Tuesday, August 12, 2008

Hot Steel and Hotter Air


Since the fighting broke out in South Ossetia a few days ago, the Russians have apparently managed to shove the Georgian Army out of the separatist province (although the BBC reports bombs still fall on the border town of Gori). Fighting is also reported in Abkhazia, with the Kodori Gorge region (see map) the only area still under Georgian military control.

Georgia has asked for a cease-fire, and it has supposedly been accepted by Russian President Medvedev; however, one of the terms the Russians are demanding (the ouster of Georgian President Saakashvili) doesn't seem to be happening yet.

So much for the hot steel.

Now for the hotter air (just our luck - this is a rather warm August).

John McCain seems to think we should start bombing Russia, or at least send troops into Georgia to help the country that President Kim Jong Bush expressed solidarity with.

That's not going to happen, Johnny. The US military is still stretched awfully thin thanks to our military adventures in Iraq and Afghanistan (and I recall you're full-bore 100 percent behind all that). Not much else we can do from that quarter.

Barack Obama says we should deploy the diplomats and try to get both sides to talk it out rather than resort to crude firepower.

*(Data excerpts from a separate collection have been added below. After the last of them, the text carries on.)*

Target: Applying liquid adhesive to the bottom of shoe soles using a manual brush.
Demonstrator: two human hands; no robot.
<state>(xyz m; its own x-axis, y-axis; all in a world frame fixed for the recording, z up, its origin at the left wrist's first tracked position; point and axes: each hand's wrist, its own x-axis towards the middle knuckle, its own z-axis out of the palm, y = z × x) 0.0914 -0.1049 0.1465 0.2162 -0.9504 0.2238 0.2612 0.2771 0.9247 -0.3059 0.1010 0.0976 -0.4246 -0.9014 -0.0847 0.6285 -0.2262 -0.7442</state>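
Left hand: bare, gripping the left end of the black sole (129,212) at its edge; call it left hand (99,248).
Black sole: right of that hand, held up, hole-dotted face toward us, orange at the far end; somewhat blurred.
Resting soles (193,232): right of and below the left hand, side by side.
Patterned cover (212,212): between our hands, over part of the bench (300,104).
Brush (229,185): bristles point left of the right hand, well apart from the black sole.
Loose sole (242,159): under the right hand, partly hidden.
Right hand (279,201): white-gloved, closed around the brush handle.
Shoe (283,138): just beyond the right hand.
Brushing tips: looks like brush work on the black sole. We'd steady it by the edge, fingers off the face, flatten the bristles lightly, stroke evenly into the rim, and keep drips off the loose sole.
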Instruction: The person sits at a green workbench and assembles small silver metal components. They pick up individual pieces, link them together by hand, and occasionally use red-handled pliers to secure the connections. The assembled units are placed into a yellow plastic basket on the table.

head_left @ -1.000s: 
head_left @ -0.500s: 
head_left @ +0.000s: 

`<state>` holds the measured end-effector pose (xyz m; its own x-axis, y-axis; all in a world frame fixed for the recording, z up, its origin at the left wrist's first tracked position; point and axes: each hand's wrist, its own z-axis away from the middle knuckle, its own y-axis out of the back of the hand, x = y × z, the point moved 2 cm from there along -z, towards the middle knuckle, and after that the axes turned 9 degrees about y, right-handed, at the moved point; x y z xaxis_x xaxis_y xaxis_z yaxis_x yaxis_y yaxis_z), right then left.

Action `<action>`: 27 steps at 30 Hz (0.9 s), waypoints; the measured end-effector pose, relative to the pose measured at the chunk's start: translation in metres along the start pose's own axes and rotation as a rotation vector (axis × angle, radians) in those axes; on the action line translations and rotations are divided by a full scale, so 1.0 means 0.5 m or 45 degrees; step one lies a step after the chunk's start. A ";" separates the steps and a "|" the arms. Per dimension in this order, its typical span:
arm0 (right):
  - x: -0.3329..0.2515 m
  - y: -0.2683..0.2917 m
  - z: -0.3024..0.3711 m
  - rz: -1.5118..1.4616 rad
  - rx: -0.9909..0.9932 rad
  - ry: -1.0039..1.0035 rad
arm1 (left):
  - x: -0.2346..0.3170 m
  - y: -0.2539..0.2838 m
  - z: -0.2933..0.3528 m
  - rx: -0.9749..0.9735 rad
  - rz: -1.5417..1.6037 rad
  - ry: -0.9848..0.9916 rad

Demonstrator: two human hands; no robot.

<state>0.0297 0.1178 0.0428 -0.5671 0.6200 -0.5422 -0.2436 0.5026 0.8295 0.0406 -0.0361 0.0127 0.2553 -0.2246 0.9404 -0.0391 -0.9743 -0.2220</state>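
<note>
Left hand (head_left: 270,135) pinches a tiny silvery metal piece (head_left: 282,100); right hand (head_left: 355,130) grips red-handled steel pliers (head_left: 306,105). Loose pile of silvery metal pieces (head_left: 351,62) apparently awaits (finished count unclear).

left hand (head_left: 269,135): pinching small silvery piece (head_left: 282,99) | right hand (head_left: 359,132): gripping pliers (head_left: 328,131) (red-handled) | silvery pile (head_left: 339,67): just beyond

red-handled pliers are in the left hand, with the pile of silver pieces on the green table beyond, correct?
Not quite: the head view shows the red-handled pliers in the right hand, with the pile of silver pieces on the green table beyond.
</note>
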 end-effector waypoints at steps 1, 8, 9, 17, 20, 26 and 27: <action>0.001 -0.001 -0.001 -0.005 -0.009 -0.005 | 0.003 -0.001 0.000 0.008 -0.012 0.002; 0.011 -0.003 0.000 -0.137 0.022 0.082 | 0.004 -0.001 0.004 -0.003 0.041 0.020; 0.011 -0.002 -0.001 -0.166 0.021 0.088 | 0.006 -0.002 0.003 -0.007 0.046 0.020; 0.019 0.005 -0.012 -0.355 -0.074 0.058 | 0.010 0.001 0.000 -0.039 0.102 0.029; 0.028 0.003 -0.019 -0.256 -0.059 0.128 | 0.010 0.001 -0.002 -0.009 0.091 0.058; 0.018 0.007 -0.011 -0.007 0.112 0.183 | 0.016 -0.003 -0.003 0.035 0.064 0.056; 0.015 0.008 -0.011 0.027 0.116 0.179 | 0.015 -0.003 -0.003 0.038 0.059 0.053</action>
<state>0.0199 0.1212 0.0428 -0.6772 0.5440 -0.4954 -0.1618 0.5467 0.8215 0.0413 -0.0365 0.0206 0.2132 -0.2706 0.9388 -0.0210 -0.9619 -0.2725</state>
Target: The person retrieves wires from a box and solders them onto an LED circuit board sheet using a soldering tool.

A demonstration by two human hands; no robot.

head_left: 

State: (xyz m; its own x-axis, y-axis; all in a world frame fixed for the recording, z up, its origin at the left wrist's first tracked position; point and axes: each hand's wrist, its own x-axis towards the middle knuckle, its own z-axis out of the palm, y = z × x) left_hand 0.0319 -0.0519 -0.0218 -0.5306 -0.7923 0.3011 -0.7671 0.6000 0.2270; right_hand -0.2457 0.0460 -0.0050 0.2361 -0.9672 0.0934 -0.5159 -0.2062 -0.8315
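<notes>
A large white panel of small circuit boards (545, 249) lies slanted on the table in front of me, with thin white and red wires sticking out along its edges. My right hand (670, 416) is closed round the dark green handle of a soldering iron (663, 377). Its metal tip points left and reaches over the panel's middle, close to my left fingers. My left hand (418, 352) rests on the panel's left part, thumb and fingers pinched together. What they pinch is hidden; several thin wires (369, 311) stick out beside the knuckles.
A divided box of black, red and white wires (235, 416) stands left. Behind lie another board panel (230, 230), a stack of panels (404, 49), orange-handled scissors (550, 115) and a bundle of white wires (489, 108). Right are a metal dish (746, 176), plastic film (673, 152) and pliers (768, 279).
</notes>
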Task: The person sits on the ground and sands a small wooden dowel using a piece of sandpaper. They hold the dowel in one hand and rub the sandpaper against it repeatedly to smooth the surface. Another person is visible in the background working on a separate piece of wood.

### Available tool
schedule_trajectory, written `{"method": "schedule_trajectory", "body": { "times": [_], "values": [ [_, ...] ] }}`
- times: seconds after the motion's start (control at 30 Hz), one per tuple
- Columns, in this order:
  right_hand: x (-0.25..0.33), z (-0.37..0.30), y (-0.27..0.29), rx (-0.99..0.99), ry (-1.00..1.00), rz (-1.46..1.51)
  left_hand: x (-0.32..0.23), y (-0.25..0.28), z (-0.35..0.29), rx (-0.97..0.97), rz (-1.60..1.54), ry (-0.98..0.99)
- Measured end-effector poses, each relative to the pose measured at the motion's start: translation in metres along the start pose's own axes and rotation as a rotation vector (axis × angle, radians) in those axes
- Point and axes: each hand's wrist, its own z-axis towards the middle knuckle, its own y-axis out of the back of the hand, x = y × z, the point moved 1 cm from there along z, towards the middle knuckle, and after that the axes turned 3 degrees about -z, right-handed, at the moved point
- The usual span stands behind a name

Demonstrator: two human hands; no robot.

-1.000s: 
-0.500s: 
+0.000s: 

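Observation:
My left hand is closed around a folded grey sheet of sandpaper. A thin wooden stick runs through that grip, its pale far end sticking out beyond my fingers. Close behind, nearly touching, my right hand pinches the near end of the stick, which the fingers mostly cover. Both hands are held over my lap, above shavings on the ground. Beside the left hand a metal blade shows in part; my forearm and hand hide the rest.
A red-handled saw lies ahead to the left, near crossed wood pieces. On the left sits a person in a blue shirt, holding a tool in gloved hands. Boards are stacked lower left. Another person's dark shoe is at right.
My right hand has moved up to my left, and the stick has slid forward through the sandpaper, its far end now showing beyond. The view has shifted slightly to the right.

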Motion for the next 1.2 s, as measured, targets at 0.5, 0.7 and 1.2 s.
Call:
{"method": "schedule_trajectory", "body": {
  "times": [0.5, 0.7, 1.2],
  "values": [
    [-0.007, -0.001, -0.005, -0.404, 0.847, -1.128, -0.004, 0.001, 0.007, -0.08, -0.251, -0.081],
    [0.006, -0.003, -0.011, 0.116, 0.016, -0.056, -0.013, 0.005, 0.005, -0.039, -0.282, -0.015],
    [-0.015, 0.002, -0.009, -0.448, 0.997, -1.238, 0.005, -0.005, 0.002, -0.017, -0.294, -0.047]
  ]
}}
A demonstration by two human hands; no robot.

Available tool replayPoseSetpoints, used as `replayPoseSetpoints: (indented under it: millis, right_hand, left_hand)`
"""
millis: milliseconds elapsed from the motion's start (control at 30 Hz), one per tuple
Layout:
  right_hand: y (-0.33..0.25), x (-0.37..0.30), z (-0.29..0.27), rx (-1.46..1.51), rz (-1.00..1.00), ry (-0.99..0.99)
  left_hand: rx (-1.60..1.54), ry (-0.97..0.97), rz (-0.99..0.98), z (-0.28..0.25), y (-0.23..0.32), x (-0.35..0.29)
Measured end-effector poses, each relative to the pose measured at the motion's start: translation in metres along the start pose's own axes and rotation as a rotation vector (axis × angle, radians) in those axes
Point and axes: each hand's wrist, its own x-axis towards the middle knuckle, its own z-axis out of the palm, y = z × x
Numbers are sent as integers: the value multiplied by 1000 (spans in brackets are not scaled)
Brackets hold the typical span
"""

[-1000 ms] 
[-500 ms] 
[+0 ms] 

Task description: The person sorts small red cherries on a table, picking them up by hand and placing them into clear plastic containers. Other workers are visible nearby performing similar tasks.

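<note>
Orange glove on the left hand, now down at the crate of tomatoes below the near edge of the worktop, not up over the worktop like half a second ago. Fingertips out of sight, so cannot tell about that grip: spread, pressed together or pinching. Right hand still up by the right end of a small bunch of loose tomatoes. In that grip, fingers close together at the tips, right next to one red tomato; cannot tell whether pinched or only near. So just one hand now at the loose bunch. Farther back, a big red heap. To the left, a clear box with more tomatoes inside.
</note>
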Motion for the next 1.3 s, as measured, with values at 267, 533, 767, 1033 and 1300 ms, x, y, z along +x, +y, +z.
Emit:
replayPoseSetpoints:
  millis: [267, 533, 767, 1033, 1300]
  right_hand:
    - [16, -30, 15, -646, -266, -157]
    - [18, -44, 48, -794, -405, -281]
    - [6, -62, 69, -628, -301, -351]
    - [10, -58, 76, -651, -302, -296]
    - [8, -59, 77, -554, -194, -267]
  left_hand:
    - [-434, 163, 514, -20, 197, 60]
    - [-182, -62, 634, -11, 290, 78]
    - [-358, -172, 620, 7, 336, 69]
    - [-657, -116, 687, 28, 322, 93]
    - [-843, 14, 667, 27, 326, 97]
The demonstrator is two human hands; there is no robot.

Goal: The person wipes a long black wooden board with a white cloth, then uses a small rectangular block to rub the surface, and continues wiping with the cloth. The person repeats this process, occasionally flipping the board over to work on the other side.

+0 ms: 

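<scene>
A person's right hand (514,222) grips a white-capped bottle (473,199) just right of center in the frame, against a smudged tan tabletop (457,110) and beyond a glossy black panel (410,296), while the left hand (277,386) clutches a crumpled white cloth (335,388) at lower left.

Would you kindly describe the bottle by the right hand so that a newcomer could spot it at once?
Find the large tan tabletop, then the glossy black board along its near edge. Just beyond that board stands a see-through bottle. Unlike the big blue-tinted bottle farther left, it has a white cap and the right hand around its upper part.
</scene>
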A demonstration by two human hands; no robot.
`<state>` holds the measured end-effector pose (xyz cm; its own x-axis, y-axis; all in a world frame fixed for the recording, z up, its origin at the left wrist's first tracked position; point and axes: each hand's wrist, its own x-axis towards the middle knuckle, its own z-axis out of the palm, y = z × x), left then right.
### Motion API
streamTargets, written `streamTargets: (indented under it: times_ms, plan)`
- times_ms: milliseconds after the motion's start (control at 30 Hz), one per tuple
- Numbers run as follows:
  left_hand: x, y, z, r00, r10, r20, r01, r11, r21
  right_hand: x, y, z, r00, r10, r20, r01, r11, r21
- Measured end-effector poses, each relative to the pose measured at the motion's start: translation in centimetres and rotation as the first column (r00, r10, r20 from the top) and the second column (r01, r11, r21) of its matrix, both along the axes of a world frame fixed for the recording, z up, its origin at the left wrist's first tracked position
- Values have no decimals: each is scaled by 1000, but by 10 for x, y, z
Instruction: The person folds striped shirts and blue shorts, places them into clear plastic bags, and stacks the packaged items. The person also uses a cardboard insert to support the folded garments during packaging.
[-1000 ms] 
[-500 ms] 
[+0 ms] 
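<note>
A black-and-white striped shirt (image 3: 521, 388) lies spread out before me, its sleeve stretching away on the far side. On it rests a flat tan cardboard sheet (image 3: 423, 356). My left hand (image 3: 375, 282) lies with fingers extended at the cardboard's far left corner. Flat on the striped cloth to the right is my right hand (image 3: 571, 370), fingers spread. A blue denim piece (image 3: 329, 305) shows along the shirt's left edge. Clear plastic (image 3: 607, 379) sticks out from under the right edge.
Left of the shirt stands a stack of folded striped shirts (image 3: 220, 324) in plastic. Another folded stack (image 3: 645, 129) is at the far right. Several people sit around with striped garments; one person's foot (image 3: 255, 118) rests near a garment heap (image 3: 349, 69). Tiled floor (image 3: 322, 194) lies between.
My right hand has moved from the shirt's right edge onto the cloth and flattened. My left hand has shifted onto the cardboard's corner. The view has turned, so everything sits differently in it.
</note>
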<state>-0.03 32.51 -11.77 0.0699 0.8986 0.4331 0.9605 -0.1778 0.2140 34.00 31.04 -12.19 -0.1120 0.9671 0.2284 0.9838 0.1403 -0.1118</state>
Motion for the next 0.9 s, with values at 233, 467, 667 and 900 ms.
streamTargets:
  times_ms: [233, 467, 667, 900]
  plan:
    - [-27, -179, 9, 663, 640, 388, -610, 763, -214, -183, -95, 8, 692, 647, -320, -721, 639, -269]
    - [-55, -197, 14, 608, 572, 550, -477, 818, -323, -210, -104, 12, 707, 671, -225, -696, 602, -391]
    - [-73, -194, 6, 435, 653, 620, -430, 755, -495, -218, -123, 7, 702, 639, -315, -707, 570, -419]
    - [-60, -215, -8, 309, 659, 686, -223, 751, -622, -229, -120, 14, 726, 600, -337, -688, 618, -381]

That might happen, Barry, if it weren't for the fact that we no longer have a moral leg to stand on. Since our invasion of Iraq, and the revelations of extraordinary rendition, open flouting of the Geneva Conventions and the use of torture - well, we've lost whatever moral capital the attacks of Black Tuesday might have gained us.

Secretary of State and Bush Trophy Chick Condi Rice was a Soviet expert, which might have stood her in good stead in this matter - unfortunately she's proven to be a better piano polayer and buyer of expensive footwear than a foreign policy "expert." Hang it up, Condi. You're done.

What Russia has done is take the US/NATO strategy vis-a-vis Kosovo and use it against us:
1. A breakaway province that wants repatriation with another country that is ethnically the same;
2. The country the province belongs to sends in troops to establish a firmer grip on the province;
3. We start bombing the country and send in "peacekeepers" to allow the separatist province to remain separate and perhaps amalgamate itself with the ethnically similar country.

The only difference here is shown in the picture above - that thick black line running from Armenia to the Georgian capital of Tbilisi and then into Turkey. That's an oil pipeline, funneling Caspian Sea oil to ports on the Turkish coast.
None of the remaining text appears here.